Brief: Copy every line of the data exactly, leaving nothing out.

── Given information ──

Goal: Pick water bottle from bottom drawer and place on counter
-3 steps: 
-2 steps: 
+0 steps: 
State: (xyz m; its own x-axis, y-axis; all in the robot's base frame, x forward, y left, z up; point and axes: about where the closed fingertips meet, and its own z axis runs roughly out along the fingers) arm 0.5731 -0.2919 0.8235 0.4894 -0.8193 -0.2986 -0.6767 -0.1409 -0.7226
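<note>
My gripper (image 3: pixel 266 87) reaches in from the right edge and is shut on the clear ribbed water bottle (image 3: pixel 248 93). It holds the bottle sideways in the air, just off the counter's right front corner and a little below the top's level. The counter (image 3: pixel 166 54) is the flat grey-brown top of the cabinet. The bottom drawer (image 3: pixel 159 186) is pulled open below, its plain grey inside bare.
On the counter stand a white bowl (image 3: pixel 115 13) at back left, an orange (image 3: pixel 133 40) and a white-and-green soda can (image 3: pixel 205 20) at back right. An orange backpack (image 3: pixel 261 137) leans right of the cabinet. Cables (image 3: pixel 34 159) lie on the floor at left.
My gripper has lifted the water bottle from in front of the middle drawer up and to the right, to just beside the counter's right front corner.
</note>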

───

Exercise answer:
Goal: Pick water bottle from bottom drawer and place on counter
-3 steps: 
-2 steps: 
+0 steps: 
State: (xyz m; its own x-axis, y-axis; all in the robot's base frame, x forward, y left, z up; point and axes: about where the closed fingertips meet, and its own z axis runs roughly out along the fingers) arm 0.5731 -0.2919 0.8235 0.4894 -0.8193 -0.2986 -0.6767 -0.1409 -0.7226
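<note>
My gripper (image 3: pixel 266 87) reaches in from the right edge and is shut on the clear ribbed water bottle (image 3: pixel 248 93). It holds the bottle sideways in the air, just off the counter's right front corner and a little below the top's level. The counter (image 3: pixel 166 54) is the flat grey-brown top of the cabinet. The bottom drawer (image 3: pixel 159 186) is pulled open below, its plain grey inside bare.
On the counter stand a white bowl (image 3: pixel 115 13) at back left, an orange (image 3: pixel 133 40) and a white-and-green soda can (image 3: pixel 205 20) at back right. An orange backpack (image 3: pixel 261 137) leans right of the cabinet. Cables (image 3: pixel 34 159) lie on the floor at left.
My gripper has lifted the water bottle from in front of the middle drawer up and to the right, to just beside the counter's right front corner.
</note>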

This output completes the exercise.